**Exercise goal**
Using the data below, return word for word every line from the one holding "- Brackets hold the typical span" down to the one holding "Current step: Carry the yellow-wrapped". Leave pictures out.

**Material supplied**
[Start of Attachment]

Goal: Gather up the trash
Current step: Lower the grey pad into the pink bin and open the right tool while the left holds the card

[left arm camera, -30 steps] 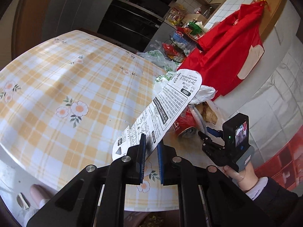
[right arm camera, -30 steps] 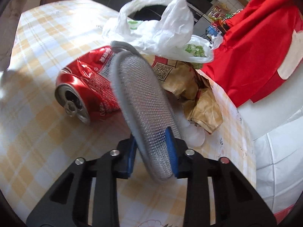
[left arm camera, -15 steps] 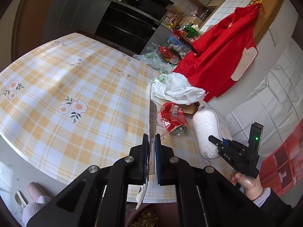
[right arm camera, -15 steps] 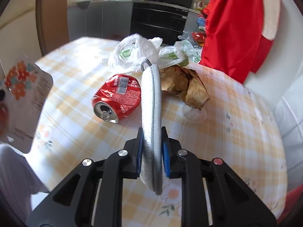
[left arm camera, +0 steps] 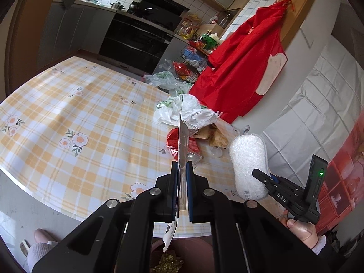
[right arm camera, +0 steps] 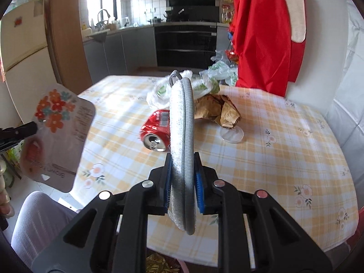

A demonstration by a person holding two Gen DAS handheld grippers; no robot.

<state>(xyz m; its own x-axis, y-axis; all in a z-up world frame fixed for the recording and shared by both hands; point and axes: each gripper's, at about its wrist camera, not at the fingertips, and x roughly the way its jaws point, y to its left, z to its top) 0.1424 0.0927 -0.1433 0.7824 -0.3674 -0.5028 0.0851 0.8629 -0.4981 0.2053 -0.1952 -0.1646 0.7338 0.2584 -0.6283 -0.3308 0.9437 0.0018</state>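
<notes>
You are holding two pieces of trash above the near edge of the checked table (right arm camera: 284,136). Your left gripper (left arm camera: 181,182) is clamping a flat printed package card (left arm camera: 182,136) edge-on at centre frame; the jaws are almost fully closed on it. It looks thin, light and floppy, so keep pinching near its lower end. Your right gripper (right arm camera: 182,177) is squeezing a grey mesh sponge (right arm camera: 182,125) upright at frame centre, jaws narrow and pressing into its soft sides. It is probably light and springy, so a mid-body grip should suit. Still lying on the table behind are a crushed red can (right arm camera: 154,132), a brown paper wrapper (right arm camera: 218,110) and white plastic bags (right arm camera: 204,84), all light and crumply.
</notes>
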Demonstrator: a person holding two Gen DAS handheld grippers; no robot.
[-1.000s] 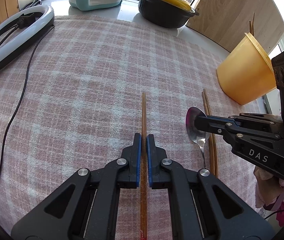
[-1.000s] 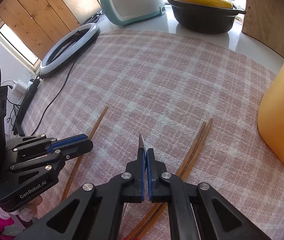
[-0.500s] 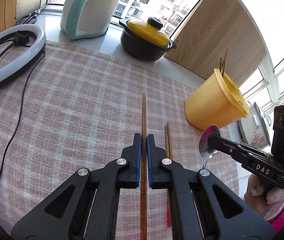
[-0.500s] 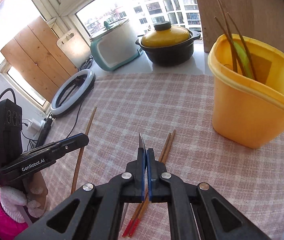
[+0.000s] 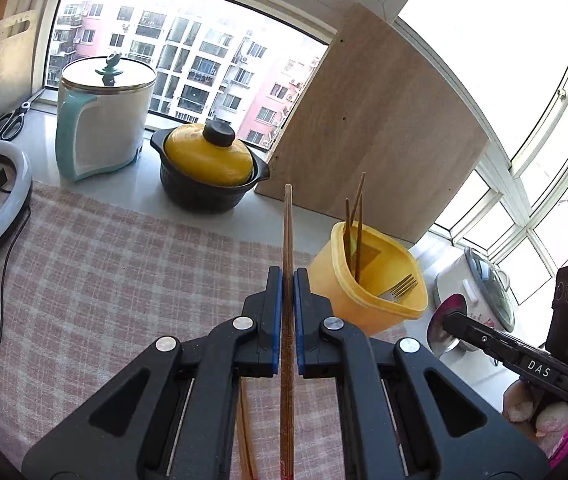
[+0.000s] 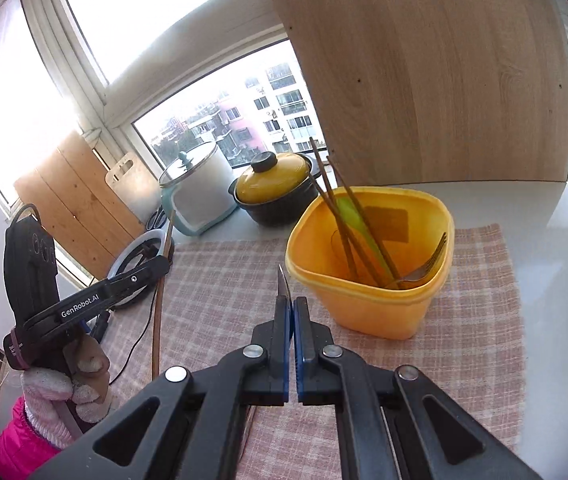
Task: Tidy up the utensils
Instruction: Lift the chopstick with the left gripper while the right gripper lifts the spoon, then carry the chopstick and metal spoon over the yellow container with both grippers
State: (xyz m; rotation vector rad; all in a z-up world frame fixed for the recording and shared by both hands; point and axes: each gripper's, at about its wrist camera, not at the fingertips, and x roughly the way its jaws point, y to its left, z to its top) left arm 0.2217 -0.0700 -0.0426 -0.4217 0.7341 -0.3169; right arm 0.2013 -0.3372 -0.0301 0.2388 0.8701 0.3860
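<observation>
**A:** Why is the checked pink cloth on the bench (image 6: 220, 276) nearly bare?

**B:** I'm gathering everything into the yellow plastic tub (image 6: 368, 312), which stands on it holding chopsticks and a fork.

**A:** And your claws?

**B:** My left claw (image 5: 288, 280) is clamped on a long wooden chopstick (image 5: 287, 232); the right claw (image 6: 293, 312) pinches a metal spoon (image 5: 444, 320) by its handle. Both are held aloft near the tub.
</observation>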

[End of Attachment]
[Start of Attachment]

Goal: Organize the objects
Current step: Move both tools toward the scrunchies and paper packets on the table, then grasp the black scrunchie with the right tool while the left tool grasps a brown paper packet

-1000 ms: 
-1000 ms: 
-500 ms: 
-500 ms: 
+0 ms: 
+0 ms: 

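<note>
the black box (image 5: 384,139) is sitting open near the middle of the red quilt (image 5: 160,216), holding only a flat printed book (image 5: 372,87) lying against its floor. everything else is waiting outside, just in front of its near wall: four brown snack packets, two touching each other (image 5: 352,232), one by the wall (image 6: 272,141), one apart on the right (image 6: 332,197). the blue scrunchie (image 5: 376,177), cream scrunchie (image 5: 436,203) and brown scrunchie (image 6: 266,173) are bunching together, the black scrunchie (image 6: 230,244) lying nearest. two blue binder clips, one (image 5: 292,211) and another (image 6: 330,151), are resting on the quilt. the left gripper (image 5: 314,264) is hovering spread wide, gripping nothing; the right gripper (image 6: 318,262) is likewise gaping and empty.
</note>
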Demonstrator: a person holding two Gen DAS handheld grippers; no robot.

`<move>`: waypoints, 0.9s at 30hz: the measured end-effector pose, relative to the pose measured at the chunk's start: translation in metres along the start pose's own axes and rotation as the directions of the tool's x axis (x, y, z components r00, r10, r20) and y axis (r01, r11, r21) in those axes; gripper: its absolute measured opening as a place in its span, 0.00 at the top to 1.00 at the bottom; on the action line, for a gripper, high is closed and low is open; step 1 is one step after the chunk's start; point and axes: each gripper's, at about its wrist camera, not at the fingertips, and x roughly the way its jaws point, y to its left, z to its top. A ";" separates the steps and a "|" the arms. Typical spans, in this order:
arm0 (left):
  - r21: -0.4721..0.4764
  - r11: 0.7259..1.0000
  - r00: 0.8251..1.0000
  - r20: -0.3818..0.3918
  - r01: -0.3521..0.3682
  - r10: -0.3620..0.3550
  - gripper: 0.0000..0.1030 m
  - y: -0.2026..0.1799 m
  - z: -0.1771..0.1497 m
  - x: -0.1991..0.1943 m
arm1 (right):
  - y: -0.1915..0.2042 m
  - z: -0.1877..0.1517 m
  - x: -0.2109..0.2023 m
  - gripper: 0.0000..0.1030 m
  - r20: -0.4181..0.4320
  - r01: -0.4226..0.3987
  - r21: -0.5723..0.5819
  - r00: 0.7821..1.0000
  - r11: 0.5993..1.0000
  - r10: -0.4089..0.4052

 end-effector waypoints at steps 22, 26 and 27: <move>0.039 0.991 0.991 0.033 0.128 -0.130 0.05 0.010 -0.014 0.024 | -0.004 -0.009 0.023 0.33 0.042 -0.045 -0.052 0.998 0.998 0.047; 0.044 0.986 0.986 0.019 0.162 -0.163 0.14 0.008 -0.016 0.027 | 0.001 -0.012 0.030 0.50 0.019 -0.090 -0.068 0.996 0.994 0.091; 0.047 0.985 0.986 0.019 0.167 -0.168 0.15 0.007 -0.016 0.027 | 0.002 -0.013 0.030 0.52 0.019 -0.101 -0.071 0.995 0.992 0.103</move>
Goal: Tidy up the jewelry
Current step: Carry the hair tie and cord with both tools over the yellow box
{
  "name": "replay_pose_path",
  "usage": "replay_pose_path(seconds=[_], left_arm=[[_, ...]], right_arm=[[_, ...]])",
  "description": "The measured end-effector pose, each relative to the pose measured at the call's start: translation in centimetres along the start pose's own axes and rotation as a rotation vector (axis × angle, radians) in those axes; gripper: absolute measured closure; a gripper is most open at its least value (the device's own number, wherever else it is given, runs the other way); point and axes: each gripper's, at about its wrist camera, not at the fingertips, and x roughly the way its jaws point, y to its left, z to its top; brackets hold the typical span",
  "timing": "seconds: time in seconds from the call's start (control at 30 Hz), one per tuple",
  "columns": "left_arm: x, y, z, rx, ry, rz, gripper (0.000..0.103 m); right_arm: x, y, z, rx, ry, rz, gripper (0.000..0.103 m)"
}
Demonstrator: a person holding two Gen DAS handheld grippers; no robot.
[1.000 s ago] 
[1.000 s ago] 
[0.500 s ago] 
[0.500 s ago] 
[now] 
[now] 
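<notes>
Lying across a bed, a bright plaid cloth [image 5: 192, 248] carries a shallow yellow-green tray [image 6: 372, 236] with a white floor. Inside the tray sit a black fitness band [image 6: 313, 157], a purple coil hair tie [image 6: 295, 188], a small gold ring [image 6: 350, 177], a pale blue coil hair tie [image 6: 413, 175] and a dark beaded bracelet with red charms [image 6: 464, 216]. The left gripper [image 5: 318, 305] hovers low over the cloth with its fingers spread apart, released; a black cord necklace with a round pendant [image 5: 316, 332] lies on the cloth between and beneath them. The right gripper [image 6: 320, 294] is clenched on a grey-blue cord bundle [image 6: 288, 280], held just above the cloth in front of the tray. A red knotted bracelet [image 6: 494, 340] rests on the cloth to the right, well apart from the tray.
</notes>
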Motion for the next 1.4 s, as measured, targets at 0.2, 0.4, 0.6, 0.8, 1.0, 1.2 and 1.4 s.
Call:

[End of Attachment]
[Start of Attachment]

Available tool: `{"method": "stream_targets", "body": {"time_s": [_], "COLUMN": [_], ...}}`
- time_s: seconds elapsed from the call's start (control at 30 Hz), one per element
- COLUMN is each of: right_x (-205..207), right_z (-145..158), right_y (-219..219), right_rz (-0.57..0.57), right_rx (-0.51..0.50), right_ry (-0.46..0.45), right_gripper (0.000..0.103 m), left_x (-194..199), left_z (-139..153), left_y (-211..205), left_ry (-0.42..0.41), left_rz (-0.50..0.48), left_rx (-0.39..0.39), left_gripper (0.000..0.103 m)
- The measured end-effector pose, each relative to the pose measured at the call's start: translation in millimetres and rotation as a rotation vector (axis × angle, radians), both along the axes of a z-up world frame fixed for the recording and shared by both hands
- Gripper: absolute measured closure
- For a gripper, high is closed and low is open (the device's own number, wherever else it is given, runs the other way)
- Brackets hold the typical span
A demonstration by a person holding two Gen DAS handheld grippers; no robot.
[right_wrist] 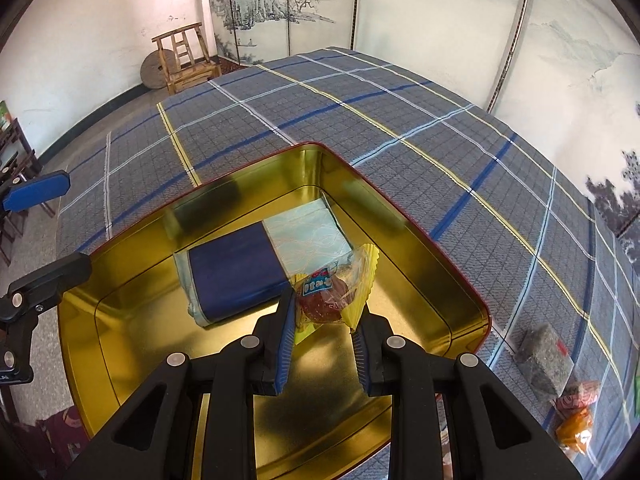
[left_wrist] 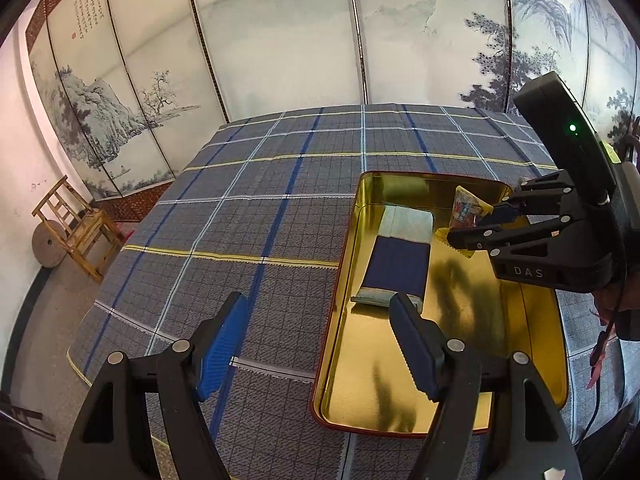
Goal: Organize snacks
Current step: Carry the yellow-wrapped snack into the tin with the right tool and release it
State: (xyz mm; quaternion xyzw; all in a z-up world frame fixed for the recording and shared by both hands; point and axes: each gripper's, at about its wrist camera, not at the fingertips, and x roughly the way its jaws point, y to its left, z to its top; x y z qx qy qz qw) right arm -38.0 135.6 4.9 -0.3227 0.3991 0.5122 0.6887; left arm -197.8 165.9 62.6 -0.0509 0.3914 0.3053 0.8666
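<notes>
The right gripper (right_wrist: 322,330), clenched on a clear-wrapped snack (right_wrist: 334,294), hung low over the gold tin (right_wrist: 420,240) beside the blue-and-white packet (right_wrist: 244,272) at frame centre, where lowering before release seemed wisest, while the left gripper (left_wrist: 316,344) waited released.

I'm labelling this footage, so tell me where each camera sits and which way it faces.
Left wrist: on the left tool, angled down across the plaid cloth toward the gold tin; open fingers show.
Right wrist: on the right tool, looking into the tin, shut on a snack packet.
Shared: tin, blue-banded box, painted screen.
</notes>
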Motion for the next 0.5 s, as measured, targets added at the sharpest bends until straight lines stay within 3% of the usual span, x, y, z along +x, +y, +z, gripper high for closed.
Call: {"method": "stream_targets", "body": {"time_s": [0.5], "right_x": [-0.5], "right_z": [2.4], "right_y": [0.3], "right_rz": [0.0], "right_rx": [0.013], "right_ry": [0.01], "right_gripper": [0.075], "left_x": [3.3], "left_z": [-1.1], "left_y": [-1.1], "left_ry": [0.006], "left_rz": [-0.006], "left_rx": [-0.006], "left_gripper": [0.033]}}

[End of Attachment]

**Exercise output**
- Brackets hold the typical span
A demonstration by a person holding two Gen DAS handheld grippers; no robot.
[right_wrist] 
[left_wrist] 
Goal: Organize snacks
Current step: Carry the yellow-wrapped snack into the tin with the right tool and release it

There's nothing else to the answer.